Flinching, I curled up on my flea-infested mattress and clasped my hands over my ear. “Don’t call me that,” I begged Mary. I hated that name. “Never call me that.”
“Okay, I’m sorry,” she rasped, as she crawled over the urine-stained concrete floor towards me. It took all of Mary’s strength to get to me because she collapsed on my mattress the second she reached it. Mary was the thinnest of us all. She was also the one with the worst scars and wounds. Sometimes I was afraid to be too close to Mary. It was scary watching all the bugs crawl on her skin and hair.
Master told me never to touch the others – never bathe their wounds or share their food. I wasn’t supposed to talk to them either. They were dirty. But so was I …
“What’s your name?” Mary asked me. She was breathing fast and hard and I wished I had some water, because if I had, I would give it to her. She needed it more than me.
“I can’t remember,” I sobbed.
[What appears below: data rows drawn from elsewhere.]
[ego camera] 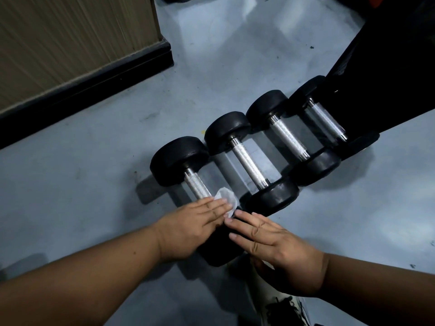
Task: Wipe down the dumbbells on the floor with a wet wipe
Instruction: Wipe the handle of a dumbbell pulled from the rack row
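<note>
Several black dumbbells with knurled steel handles lie side by side on the grey floor. The nearest dumbbell (180, 160) is under both hands. My left hand (195, 228) lies flat with straight fingers pressing a white wet wipe (227, 198) onto the near end of its handle. My right hand (268, 241) rests with straight fingers on that dumbbell's near head, which is mostly hidden. The second dumbbell (250, 161), the third dumbbell (290, 135) and the fourth dumbbell (326, 118) lie to the right, untouched.
A wooden panel with a black plinth (94, 74) stands at the upper left. A black bench or machine frame (388, 67) overhangs the fourth dumbbell at the upper right. My shoe (282, 307) shows at the bottom edge.
</note>
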The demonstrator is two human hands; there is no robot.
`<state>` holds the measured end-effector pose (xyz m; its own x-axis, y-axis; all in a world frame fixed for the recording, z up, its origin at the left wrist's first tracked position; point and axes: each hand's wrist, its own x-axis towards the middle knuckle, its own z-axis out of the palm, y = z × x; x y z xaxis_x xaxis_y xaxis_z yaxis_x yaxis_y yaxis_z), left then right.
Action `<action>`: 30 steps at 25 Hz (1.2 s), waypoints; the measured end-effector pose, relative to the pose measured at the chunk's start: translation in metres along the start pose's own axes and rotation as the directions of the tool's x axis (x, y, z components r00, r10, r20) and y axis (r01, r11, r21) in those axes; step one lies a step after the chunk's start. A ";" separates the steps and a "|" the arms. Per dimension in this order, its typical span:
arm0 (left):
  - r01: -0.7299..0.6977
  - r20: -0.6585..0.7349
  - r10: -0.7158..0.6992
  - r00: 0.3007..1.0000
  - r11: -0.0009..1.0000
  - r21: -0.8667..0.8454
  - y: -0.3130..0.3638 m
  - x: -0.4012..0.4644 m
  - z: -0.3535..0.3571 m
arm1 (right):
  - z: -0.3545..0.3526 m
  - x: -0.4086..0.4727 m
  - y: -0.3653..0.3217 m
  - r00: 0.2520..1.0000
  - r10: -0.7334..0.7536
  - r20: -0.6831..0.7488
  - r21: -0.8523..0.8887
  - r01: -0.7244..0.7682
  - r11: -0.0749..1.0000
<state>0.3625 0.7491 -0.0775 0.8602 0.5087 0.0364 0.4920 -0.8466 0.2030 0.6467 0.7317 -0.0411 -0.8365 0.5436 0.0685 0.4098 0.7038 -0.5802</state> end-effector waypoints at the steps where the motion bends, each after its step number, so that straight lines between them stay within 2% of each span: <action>1: -0.026 0.009 0.025 1.000 0.999 0.021 -0.005 0.000 -0.003 | 0.000 0.000 0.000 1.000 -0.002 0.001 0.001 0.002 1.000; 5: 0.156 -0.032 -0.153 0.988 0.980 0.123 -0.039 0.017 -0.016 | 0.000 -0.001 0.000 1.000 0.016 0.002 0.007 -0.016 1.000; 9: 0.036 0.026 -0.036 0.999 0.999 0.003 0.002 0.009 -0.009 | 0.001 0.000 -0.002 1.000 0.002 -0.014 0.001 -0.002 1.000; 11: 0.034 0.006 -0.035 0.999 0.997 0.071 -0.012 0.004 -0.012 | 0.003 0.001 -0.002 1.000 -0.002 -0.007 0.000 0.002 1.000; 14: 0.236 -0.031 -0.234 0.972 0.965 0.117 -0.031 0.001 -0.010 | 0.002 0.000 0.000 1.000 0.009 0.006 0.012 -0.009 1.000; 15: 0.264 -0.024 -0.263 0.964 0.958 0.114 -0.024 0.000 -0.006 | 0.001 -0.001 0.001 1.000 0.011 0.004 0.011 -0.011 1.000; 16: 0.256 -0.002 -0.257 0.966 0.962 0.092 -0.010 -0.002 0.000 | 0.000 -0.002 0.002 1.000 0.009 0.003 0.008 -0.009 1.000; 18: 0.149 0.054 -0.152 0.987 0.987 0.054 0.011 -0.011 0.006 | 0.001 0.000 0.001 1.000 -0.005 -0.001 -0.003 0.005 1.000; 20: 0.079 0.091 -0.087 0.992 0.992 0.097 -0.002 -0.018 0.002 | 0.003 0.000 0.000 1.000 -0.005 0.002 -0.009 0.005 1.000; 21: 0.110 0.085 -0.121 0.989 0.986 0.129 -0.014 -0.017 -0.001 | 0.003 0.000 0.000 1.000 0.002 0.007 -0.005 -0.002 1.000; 24: 0.351 0.083 -0.367 0.927 0.923 0.159 -0.028 -0.014 -0.005 | 0.001 -0.002 0.003 1.000 0.020 0.015 0.009 -0.021 1.000; 25: 0.355 0.097 -0.372 0.923 0.922 0.156 -0.017 -0.012 -0.002 | 0.000 -0.002 0.002 1.000 0.018 0.015 0.008 -0.018 1.000; 28: 0.170 0.132 -0.178 0.975 0.983 0.075 0.014 -0.018 0.009 | 0.002 -0.001 0.000 1.000 0.008 0.018 0.000 -0.008 1.000; 30: 0.139 0.115 -0.150 0.982 0.986 0.092 -0.004 -0.023 0.004 | 0.005 -0.001 -0.001 1.000 0.013 0.026 0.004 -0.013 1.000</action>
<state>0.3412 0.7406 -0.0827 0.7866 0.6081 -0.1072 0.6173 -0.7782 0.1157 0.6450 0.7282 -0.0443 -0.8405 0.5403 0.0399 0.4189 0.6949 -0.5845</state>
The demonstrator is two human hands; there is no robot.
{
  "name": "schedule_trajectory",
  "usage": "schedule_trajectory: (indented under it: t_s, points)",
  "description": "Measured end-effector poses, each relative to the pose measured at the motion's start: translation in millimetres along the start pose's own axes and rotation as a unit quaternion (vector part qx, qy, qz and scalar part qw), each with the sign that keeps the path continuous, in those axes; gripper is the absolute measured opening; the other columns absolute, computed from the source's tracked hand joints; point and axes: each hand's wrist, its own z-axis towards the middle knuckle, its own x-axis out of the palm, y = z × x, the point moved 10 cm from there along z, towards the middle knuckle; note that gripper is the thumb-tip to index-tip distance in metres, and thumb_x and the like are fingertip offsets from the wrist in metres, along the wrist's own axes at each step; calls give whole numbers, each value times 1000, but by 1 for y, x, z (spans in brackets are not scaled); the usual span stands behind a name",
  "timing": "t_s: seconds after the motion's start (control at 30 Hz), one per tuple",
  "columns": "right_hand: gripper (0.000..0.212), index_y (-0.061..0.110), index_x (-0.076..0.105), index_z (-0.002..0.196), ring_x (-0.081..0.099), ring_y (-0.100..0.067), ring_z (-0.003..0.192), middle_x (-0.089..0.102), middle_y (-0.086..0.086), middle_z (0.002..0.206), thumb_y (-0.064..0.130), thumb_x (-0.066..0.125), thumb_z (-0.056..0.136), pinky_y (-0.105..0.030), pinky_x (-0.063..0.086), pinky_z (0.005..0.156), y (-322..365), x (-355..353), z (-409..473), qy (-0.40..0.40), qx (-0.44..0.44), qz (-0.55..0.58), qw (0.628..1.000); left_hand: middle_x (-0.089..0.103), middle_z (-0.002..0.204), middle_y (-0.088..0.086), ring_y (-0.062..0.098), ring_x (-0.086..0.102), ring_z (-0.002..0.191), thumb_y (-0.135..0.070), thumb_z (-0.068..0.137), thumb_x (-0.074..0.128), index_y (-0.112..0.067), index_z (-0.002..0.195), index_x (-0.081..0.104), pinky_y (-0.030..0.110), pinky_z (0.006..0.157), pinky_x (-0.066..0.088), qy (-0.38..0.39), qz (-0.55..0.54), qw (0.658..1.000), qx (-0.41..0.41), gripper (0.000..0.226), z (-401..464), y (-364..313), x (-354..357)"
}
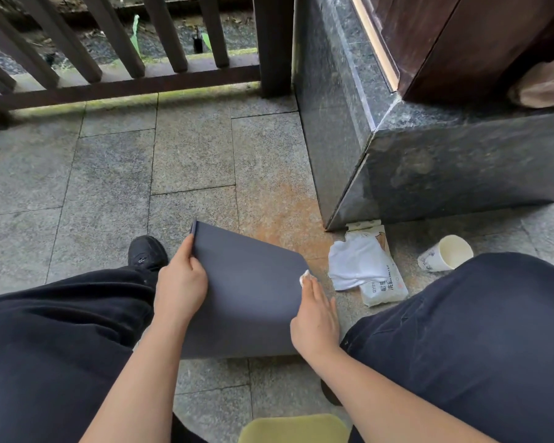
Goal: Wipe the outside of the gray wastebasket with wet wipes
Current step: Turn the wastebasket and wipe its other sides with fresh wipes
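Observation:
The gray wastebasket [250, 289] lies tipped between my knees on the stone floor, one flat side facing up. My left hand [181, 282] grips its left edge near the rim, thumb on top. Along the basket's right side my right hand [315, 318] lies flat with straight fingers, pressing a white wet wipe [304, 276] against it; only a small bit of the wipe shows at my fingertips. The pack of wet wipes [383, 282] lies on the floor to the right, with a loose white wipe [355, 263] spread over it.
A white paper cup [445, 254] lies on its side right of the pack. A dark stone plinth [429, 167] rises at the back right. Wooden railing [119, 81] runs across the back. A yellow-green stool edge [295, 428] shows below, between my legs [45, 346].

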Motion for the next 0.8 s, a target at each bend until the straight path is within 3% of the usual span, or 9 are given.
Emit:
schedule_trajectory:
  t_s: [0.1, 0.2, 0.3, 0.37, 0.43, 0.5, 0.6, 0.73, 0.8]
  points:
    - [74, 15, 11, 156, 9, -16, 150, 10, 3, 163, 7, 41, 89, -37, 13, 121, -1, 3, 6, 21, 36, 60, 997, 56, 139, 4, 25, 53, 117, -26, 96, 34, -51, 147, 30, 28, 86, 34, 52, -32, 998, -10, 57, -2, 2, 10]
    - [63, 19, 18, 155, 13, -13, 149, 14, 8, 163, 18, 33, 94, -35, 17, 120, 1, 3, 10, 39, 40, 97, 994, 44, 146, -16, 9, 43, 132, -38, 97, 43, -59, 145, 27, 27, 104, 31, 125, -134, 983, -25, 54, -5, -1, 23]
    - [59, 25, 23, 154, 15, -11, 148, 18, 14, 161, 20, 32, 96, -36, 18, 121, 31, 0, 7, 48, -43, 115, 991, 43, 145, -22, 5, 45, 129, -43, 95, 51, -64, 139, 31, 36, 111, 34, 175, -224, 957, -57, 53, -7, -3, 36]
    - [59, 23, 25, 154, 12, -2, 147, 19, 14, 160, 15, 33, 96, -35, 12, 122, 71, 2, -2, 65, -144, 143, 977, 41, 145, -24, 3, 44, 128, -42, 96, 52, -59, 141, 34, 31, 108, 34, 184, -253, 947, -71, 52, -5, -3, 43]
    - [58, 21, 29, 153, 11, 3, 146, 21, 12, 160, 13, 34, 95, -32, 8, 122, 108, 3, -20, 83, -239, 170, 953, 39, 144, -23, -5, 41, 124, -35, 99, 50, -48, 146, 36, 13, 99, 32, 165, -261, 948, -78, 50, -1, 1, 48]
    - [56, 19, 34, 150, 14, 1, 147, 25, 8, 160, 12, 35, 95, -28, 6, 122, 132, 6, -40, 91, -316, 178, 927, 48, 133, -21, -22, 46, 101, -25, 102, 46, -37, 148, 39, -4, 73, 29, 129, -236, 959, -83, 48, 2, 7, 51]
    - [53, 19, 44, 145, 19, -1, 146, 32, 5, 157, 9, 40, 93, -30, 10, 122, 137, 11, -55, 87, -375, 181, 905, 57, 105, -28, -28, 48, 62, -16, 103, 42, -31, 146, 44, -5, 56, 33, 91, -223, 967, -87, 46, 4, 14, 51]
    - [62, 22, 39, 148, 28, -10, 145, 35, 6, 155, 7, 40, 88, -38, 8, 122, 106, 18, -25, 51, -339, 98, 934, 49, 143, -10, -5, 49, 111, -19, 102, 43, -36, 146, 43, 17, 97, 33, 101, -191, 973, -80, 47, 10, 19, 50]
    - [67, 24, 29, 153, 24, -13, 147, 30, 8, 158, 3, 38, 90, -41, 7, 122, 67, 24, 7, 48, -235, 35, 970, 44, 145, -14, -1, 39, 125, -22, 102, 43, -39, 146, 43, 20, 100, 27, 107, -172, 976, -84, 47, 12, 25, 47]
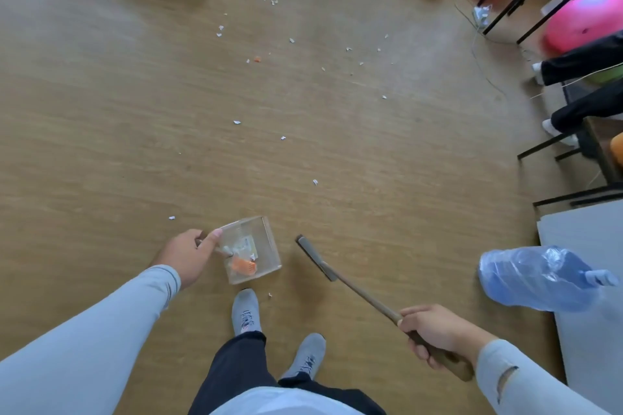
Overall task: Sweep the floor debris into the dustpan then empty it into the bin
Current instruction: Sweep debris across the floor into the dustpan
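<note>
Two hands working: left hand (188,254) gripping clear dustpan (253,251) handle, right hand (435,335) clutching broom (354,293) handle; paper scraps (283,44) lying scattered across floor (101,111).

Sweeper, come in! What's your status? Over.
Left hand grips clear dustpan, some scraps inside. Right hand grips brush. Paper bits scattered ahead.

Person is wearing pale grey long sleeves (101,323), right sleeve torn near the forearm; dark trousers (236,371); grey sneakers (246,312) showing pink-marked laces.
</note>
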`<action>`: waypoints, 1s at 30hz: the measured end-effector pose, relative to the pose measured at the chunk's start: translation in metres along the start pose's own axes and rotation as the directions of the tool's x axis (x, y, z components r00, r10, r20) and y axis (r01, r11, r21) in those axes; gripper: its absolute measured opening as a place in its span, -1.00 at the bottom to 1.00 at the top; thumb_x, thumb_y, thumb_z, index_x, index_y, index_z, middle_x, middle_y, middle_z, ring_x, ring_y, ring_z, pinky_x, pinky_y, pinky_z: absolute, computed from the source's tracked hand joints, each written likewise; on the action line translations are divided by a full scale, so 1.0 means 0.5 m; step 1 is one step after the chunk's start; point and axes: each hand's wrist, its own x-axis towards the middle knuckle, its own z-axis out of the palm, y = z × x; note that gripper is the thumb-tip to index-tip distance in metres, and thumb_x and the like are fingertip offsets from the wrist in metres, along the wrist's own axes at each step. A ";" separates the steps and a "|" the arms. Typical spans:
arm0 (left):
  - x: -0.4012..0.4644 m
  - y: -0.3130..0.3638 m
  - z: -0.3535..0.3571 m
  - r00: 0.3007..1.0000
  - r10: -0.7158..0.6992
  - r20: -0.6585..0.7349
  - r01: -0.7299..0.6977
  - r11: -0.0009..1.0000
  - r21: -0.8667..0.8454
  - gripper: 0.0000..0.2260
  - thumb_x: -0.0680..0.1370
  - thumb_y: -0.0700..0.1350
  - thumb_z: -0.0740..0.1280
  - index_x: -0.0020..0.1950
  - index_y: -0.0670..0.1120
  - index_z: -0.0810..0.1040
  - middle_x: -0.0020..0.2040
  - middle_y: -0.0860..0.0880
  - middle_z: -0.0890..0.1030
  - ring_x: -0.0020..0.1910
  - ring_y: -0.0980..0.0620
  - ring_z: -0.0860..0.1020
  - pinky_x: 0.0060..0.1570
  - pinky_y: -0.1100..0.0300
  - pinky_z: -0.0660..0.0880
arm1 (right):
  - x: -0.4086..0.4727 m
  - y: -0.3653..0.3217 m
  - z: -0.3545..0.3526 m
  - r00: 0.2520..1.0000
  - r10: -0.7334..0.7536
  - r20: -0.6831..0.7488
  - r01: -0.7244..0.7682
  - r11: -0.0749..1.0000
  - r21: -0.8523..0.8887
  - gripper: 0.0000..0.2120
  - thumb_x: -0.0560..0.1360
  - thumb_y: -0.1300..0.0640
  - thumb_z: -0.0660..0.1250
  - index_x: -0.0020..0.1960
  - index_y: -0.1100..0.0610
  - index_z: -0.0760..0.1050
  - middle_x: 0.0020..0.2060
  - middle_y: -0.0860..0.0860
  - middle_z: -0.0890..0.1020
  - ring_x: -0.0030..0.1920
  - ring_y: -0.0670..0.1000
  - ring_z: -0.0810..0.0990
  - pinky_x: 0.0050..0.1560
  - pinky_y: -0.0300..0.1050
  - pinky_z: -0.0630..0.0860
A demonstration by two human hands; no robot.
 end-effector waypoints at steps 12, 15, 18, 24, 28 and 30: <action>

I had purposefully blocked everything out in an attempt of survival. If I thought too much about what my life had been before the nest, I would surely lose my mind. Only one name broke through my resolve.
Cade …
Cade …
Cade …
****
Summer 2003
Age 16
Cade
May 26 th , 2003
It had been over a year since Mackenzie disappeared and I felt as tortured now as I had then.
Nothing had changed for me.
I still felt like I was living inside a sick and twisted nightmare.
It was my birthday the other day – same day as her. I could only hope she turned sixteen like I did.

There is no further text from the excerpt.